Но как же жестоко ошибаются они — и Аксинья и Григорий. Как бы до этого ни была горька их гонимая, осуждаемая всеми и преступная, по понятиям того времени, любовь, теперь, вырванная из той самой родимой земли, где расцветала она и как лазоревый цветок, и как дурнопьян, она становится совсем жалкой и как бы несет в себе предчувствие своего конца. Рано улыбается Аксинья, когда едет в санях вместе с Григорием но степи и мороз румянит ее щеки, а глаза се искрятся торжеством и надеждой. Что-то не видно, не чувствуется, чтобы и Григорий разделял ее торжество.
До радости ли ему, когда он хорошо видит, что вокруг происходит, и понимает что к чему? Вокруг — разгром, некогда грозное войско катится по всем степным дорогам навстречу своей гибели, и, увлекаемые всеобщим бегством, Григорий с Аксиньей — как песчинки в этом потоке. Как бы до этого ни были горька их любовь, она своими корнями уходила в родную землю и цвела под родным небом, а здесь вокруг них — все чужое и чуждое им, здесь никому нет дела до их любви. Никто даже не осудит их, потому что люди стали равнодушны ко всему и из всех человеческих Чувств им ведомо теперь лишь единственное — инстинкт самосохранения, страх.
Жалкой и никчемной начинает выглядеть посреди всего этого любовь Григория и Аксиньи, и на это недвусмысленно намекает едущий с ними Прохор Зыков. Два любящих сердца несутся неведомо куда в урагане всеобщего отчаяния. Какая тут любовь!
И вот второй раз он бежит с нею от угрожающей ему опасности, от смерти.

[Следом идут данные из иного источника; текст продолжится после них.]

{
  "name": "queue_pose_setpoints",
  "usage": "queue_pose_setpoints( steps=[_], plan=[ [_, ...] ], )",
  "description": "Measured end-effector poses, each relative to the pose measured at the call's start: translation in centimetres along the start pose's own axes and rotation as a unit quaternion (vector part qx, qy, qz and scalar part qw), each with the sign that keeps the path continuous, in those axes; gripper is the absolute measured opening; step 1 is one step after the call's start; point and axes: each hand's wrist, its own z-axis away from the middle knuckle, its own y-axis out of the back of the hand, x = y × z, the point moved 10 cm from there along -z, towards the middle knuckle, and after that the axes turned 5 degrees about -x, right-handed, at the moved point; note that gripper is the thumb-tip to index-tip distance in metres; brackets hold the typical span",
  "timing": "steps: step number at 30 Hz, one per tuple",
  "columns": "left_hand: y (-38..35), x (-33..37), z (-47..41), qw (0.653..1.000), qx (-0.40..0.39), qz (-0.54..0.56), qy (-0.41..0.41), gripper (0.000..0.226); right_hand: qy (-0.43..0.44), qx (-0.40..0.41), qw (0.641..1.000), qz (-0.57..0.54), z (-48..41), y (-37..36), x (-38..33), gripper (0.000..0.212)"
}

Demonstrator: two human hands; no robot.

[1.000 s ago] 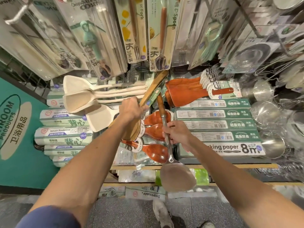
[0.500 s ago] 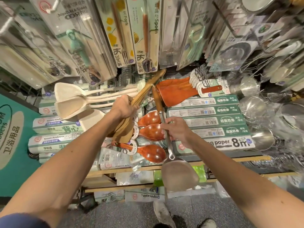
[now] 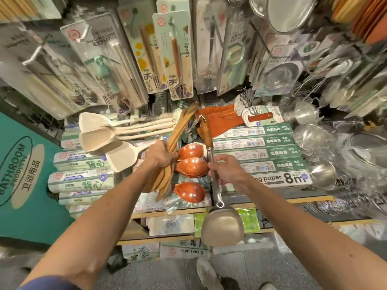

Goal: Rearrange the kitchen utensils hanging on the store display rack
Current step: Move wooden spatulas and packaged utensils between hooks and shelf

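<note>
The display rack (image 3: pixel 162 102) fills the view from 9 through 3 o'clock, and goods dangle from its hooks by their handles. Five baking-paper boxes (image 3: pixel 257 153) lie stacked at 3 o'clock. One metal spatula (image 3: pixel 223 226) points its blade toward 6 o'clock. The right hand (image 3: pixel 227 169) is clamped round its shaft, probably to steady or unhook it. The left hand (image 3: pixel 160 154), at centre, grips a bundle of brown wooden utensils (image 3: pixel 178 130), count unclear, seemingly drawing them aside. Three pale spatulas (image 3: pixel 100 132) fan out at 10 o'clock. Three red-brown spoons (image 3: pixel 191 166) show between the hands.
</note>
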Motion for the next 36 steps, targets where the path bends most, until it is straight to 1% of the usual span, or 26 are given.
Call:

Еще раз Григорий и Аксинья испытывают судьбу.
Снова Аксинья по первому зову любимого готова идти и ехать с ним куда угодно. Вместе с ним она на все согласна. Ее ничто не страшит.
Теперь только и начинаешь понимать, чем же еще нас привлекала к себе эта молодая казачка, кроме, конечно, яркой своей красоты, такой же, как вешняя донская степь, пылающая лазоревым цветом.
Тем, что она так бестрепетно идет на огонь своей любви, почти заведомо зная, какую цену должна будет заплатить за свое короткое счастье, не боясь ни презрительной людской молвы, ни тяжелых кулаков мужа, ни самой смерти. Ни тогда, когда она несет по хутору свою опозоренную, но всеобщему мнению, голову. Ни тогда, когда она по первому зову Григория, по его стуку, собрав свои пожитки в узел, уходит из дома в батрачки. Ни тогда, когда, сознавая и чувствуя свою вину перед Натальей, кликушески кривляется перед ней. Ни, наконец, тогда, когда снова по первому стуку Григория, по его зову радостно выходит к нему в непроглядную ночь и скачет рядом с ним на лошади навстречу смерти.